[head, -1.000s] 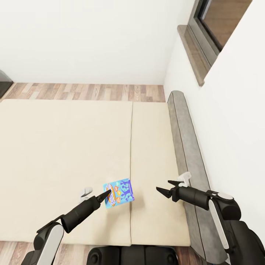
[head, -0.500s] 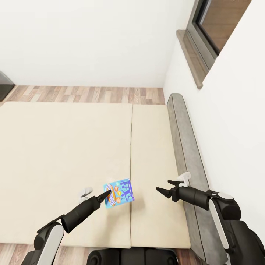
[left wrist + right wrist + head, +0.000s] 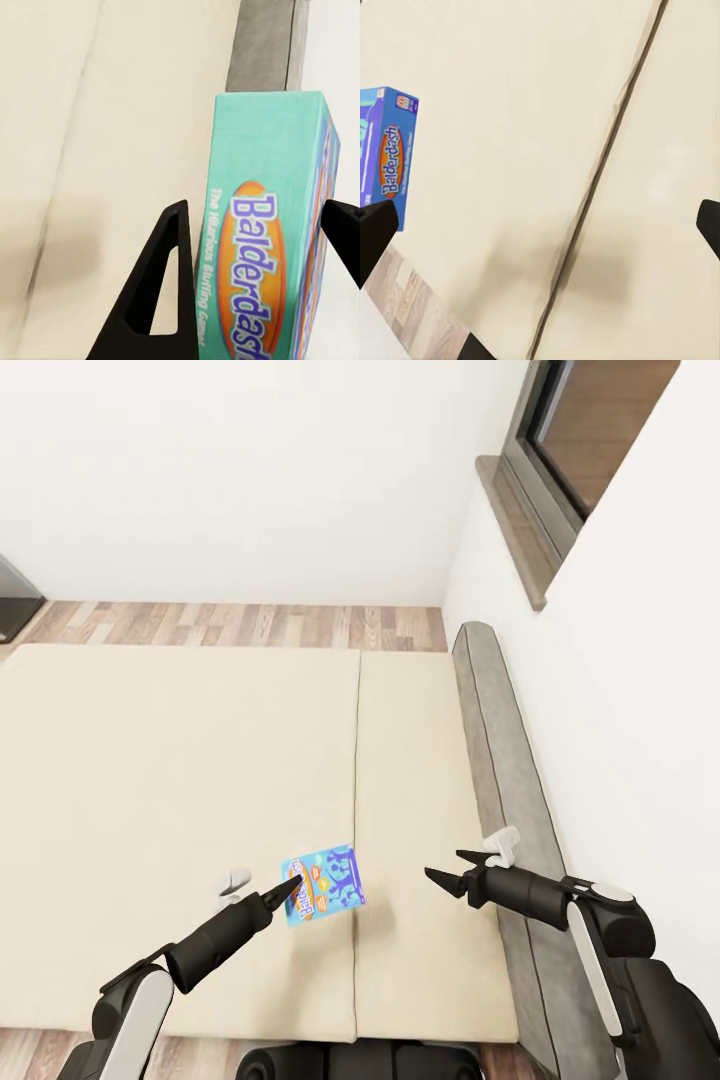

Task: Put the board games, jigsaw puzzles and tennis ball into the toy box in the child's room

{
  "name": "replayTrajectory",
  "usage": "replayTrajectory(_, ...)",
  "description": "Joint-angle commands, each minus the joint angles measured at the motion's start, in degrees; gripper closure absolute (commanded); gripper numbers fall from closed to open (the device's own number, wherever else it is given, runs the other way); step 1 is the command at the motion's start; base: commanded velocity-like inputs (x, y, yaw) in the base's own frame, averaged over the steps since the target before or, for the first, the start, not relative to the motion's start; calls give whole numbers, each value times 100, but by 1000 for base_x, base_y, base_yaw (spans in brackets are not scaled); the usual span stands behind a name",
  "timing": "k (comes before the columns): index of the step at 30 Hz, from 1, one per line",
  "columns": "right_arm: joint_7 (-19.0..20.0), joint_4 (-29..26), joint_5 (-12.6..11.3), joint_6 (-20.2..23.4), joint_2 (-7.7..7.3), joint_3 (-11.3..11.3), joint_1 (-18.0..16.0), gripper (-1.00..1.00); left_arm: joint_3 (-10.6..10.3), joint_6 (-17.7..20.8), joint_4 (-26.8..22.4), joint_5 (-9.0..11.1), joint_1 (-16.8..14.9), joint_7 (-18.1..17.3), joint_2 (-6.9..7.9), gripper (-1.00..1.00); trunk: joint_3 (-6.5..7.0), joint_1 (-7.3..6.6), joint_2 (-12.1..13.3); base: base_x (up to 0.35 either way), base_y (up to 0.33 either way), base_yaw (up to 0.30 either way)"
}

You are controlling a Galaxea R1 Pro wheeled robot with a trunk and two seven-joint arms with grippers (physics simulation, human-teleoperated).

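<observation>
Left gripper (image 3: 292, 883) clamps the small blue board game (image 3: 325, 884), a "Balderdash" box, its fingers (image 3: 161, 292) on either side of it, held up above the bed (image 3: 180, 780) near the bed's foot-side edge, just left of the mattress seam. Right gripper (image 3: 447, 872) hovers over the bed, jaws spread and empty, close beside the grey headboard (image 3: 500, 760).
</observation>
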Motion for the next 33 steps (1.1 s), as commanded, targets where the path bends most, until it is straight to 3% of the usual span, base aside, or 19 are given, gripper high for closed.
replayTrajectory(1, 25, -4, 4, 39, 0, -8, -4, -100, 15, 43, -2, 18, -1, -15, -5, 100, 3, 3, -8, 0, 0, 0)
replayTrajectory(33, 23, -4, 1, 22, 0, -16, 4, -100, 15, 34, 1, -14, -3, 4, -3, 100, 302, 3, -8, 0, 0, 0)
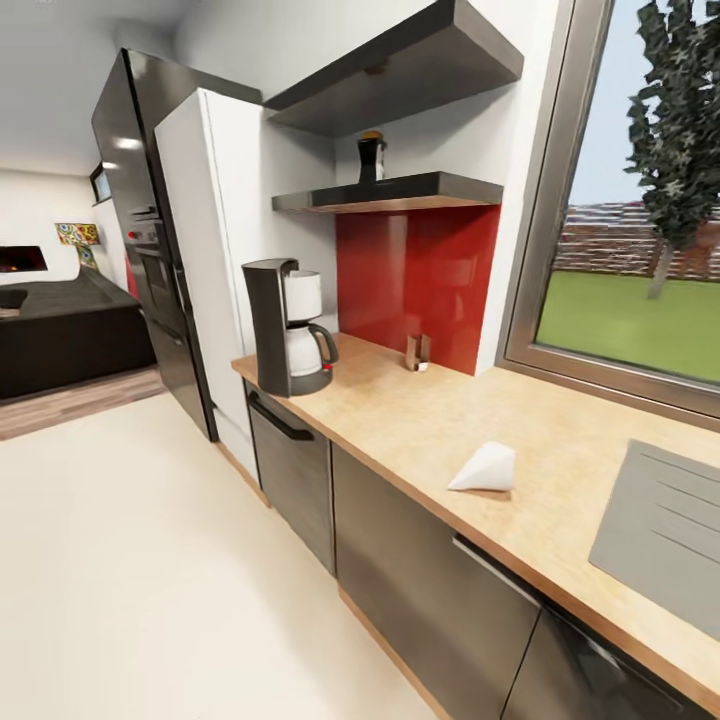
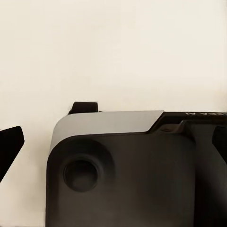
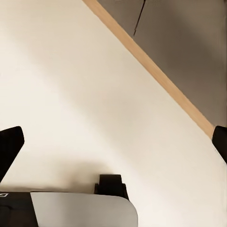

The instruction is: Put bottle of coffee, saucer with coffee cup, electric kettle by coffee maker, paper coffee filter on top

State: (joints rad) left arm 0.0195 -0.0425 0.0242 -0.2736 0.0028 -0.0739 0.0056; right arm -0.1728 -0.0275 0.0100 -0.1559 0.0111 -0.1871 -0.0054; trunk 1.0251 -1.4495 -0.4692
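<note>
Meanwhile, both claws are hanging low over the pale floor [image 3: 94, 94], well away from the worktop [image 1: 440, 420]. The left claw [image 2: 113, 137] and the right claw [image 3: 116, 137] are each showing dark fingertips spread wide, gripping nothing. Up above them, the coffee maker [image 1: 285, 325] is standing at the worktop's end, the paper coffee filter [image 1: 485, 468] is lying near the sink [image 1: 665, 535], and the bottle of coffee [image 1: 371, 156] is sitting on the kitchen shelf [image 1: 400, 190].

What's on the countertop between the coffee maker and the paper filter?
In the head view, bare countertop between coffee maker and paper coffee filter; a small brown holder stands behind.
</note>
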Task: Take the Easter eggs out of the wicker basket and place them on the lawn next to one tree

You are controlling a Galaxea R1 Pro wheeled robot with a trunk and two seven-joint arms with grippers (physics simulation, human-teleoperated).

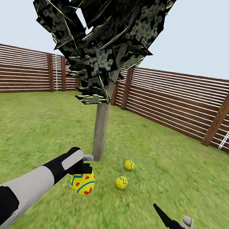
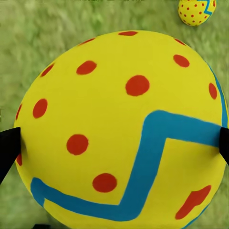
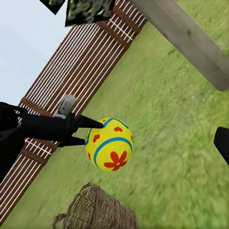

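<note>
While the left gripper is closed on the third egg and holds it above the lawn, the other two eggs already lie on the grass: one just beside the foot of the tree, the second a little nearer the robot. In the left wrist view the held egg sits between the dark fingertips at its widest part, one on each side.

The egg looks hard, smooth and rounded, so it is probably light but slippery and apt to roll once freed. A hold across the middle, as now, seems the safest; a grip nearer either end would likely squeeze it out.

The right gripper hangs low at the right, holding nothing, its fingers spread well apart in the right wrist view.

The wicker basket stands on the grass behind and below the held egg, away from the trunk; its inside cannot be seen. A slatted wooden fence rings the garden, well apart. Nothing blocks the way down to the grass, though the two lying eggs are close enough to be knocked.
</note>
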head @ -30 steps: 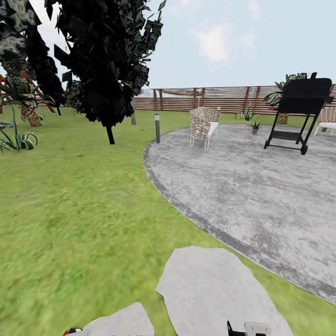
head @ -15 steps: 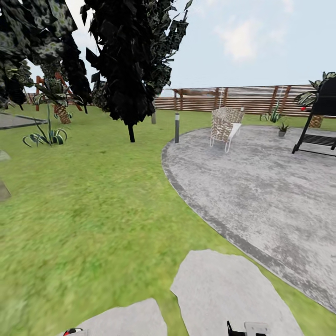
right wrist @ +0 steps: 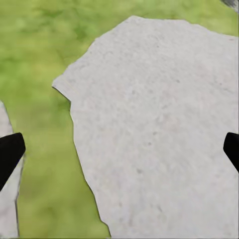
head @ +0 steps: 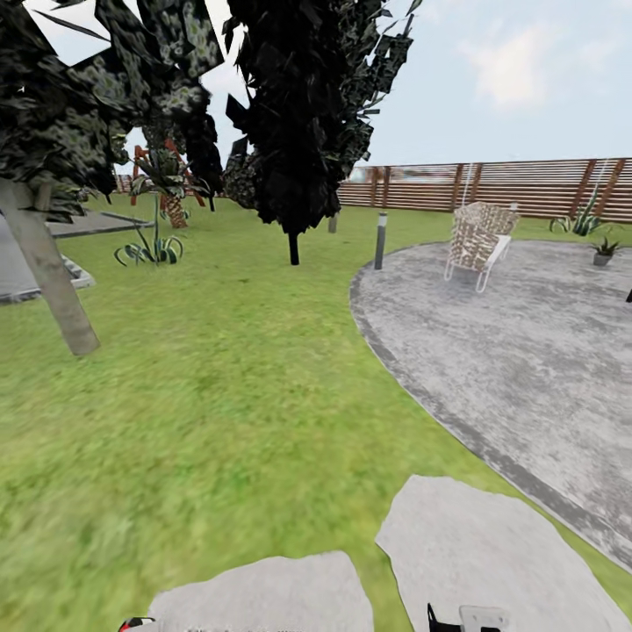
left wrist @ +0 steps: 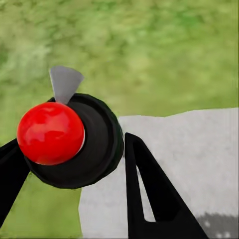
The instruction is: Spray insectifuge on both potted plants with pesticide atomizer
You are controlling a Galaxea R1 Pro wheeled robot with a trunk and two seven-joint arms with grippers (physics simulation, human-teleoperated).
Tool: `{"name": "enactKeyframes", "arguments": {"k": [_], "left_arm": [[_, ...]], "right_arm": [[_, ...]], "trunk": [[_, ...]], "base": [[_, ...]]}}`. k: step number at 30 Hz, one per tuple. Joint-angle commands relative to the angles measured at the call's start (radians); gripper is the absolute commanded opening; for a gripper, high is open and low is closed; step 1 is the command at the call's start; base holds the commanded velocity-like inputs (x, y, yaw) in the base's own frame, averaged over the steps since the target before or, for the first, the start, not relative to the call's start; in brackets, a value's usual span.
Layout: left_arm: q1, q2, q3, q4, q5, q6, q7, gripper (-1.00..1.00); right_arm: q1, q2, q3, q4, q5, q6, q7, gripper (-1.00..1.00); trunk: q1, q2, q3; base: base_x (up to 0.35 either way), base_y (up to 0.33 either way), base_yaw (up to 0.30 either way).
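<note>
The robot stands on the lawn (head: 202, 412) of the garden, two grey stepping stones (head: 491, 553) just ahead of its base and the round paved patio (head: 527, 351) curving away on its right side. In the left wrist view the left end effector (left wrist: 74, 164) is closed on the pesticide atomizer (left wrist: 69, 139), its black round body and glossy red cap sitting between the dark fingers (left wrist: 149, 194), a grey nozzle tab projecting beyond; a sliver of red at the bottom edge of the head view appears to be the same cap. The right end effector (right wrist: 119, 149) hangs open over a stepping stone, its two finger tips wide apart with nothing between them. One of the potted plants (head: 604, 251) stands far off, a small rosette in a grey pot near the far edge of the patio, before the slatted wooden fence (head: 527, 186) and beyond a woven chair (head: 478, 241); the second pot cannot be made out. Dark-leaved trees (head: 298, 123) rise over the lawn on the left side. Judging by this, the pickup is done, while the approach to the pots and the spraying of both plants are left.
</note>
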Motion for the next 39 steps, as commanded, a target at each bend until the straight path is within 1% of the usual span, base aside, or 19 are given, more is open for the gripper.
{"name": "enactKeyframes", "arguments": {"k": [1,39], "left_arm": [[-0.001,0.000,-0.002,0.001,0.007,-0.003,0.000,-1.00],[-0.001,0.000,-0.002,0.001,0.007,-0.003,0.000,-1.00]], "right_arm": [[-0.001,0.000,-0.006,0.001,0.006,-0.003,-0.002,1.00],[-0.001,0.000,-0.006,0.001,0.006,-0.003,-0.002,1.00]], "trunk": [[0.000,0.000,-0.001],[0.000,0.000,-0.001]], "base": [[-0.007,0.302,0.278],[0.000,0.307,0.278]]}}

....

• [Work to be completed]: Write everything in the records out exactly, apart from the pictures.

• [Output]:
[head, -1.000s] 
[head, -0.500s] 
[left wrist + right wrist + head, +0.000s] 

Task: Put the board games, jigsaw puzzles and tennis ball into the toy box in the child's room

{
  "name": "replayTrajectory",
  "usage": "replayTrajectory(_, ...)",
  "description": "Joint-angle commands, each minus the joint angles measured at the motion's start, in degrees; gripper closure absolute (commanded); gripper numbers fall from closed to open (the device's own number, wherever else it is given, runs the other way); step 1 is the command at the motion's start; base: commanded velocity-like inputs (x, y, yaw) in the base's own frame, averaged over the steps since the target before or, for the first, the start, not relative to the motion's start; calls give whole numbers, each value times 100, but by 1000 for base_x, base_y, base_yaw (spans in brackets are not scaled); the usual span stands behind a name",
  "timing": "k (comes before the columns): index of the step at 30 Hz, from 1, one per line",
  "columns": "right_arm: joint_7 (-19.0..20.0), joint_4 (-29..26), joint_5 (-12.6..11.3), joint_6 (-20.2..23.4), joint_2 (-7.7..7.3), joint_3 (-11.3..11.3), joint_1 (-18.0..16.0), gripper (-1.00..1.00); left_arm: joint_3 (-10.6..10.3), joint_6 (-17.7..20.8), joint_4 (-26.8..22.4), joint_5 (-9.0..11.1), joint_1 (-16.8..14.9), joint_7 (-18.1..17.3), joint_2 (-6.9..7.9), gripper (-1.00..1.00); trunk: joint_3 (-6.5..7.0), joint_1 (-7.3..6.6), joint_2 (-12.1..13.3); base: base_x (up to 0.35 either way), base_y (up to 0.33 either way), base_yaw (up to 0.30 either way)"
}

You are controlling a Galaxea R1 Pro wheeled robot with a trunk and two seven-joint arms with grippers (physics simulation, human-teleoperated).

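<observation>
Left gripper (image 3: 292, 883) clamps the small blue board game (image 3: 325, 884), a "Balderdash" box, its fingers (image 3: 161, 292) on either side of it, held up above the bed (image 3: 180, 780) near the bed's foot-side edge, just left of the mattress seam. Right gripper (image 3: 447, 872) hovers over the bed, jaws spread and empty, close beside the grey headboard (image 3: 500, 760).
</observation>
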Motion for the next 33 steps (1.1 s), as commanded, targets where the path bends most, until it is straight to 3% of the usual span, base aside, or 19 are given, gripper high for closed.
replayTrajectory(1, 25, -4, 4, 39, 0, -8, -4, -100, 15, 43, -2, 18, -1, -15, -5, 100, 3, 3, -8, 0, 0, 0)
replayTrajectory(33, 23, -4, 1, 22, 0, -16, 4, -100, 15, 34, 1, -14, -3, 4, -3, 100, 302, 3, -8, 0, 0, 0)

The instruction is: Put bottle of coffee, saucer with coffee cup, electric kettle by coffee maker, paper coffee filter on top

State: (joints rad) left arm 0.0195 -0.0425 0.0242 -0.2736 0.0028 -0.0739 0.0056; right arm -0.1728 -0.0275 0.0100 -0.1559 0.0111 -0.1871 -0.0054; trunk 1.0251 -1.4495 -0.4692
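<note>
Meanwhile, both claws are hanging low over the pale floor [image 3: 94, 94], well away from the worktop [image 1: 440, 420]. The left claw [image 2: 113, 137] and the right claw [image 3: 116, 137] are each showing dark fingertips spread wide, gripping nothing. Up above them, the coffee maker [image 1: 285, 325] is standing at the worktop's end, the paper coffee filter [image 1: 485, 468] is lying near the sink [image 1: 665, 535], and the bottle of coffee [image 1: 371, 156] is sitting on the kitchen shelf [image 1: 400, 190].

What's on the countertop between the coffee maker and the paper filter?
In the head view, bare countertop between coffee maker and paper coffee filter; a small brown holder stands behind.
</note>
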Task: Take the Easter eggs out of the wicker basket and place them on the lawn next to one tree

You are controlling a Galaxea R1 Pro wheeled robot with a trunk and two seven-joint arms with grippers (physics simulation, human-teleoperated).


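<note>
While the left gripper is closed on the third egg and holds it above the lawn, the other two eggs already lie on the grass: one just beside the foot of the tree, the second a little nearer the robot. In the left wrist view the held egg sits between the dark fingertips at its widest part, one on each side.

The egg looks hard, smooth and rounded, so it is probably light but slippery and apt to roll once freed. A hold across the middle, as now, seems the safest; a grip nearer either end would likely squeeze it out.

The right gripper hangs low at the right, holding nothing, its fingers spread well apart in the right wrist view.

The wicker basket stands on the grass behind and below the held egg, away from the trunk; its inside cannot be seen. A slatted wooden fence rings the garden, well apart. Nothing blocks the way down to the grass, though the two lying eggs are close enough to be knocked.
</note>
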head @ -30 steps: 
head @ -15 steps: 
right wrist @ +0 steps: 
head @ +0 steps: 
left wrist @ +0 steps: 
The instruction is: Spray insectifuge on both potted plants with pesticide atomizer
You are controlling a Galaxea R1 Pro wheeled robot with a trunk and two seven-joint arms with grippers (physics simulation, human-teleoperated).
Tool: `{"name": "enactKeyframes", "arguments": {"k": [_], "left_arm": [[_, ...]], "right_arm": [[_, ...]], "trunk": [[_, ...]], "base": [[_, ...]]}}`. k: step number at 30 Hz, one per tuple. Joint-angle commands relative to the angles measured at the call's start (radians); gripper is the absolute commanded opening; for a gripper, high is open and low is closed; step 1 is the command at the call's start; base holds the commanded velocity-like inputs (x, y, yaw) in the base's own frame, averaged over the steps since the target before or, for the first, the start, not relative to the call's start; in brackets, a value's usual span.
Layout: left_arm: q1, q2, q3, q4, q5, q6, q7, gripper (-1.00..1.00); right_arm: q1, q2, q3, q4, q5, q6, q7, gripper (-1.00..1.00); trunk: q1, q2, q3; base: base_x (up to 0.35 either way), base_y (up to 0.33 either way), base_yaw (up to 0.30 either way).
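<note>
The robot stands on the lawn (head: 202, 412) of the garden, two grey stepping stones (head: 491, 553) just ahead of its base and the round paved patio (head: 527, 351) curving away on its right side. In the left wrist view the left end effector (left wrist: 74, 164) is closed on the pesticide atomizer (left wrist: 69, 139), its black round body and glossy red cap sitting between the dark fingers (left wrist: 149, 194), a grey nozzle tab projecting beyond; a sliver of red at the bottom edge of the head view appears to be the same cap. The right end effector (right wrist: 119, 149) hangs open over a stepping stone, its two finger tips wide apart with nothing between them. One of the potted plants (head: 604, 251) stands far off, a small rosette in a grey pot near the far edge of the patio, before the slatted wooden fence (head: 527, 186) and beyond a woven chair (head: 478, 241); the second pot cannot be made out. Dark-leaved trees (head: 298, 123) rise over the lawn on the left side. Judging by this, the pickup is done, while the approach to the pots and the spraying of both plants are left.
</note>
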Motion for the next 39 steps, as commanded, a target at each bend until the straight path is within 1% of the usual span, base aside, or 19 are given, more is open for the gripper.
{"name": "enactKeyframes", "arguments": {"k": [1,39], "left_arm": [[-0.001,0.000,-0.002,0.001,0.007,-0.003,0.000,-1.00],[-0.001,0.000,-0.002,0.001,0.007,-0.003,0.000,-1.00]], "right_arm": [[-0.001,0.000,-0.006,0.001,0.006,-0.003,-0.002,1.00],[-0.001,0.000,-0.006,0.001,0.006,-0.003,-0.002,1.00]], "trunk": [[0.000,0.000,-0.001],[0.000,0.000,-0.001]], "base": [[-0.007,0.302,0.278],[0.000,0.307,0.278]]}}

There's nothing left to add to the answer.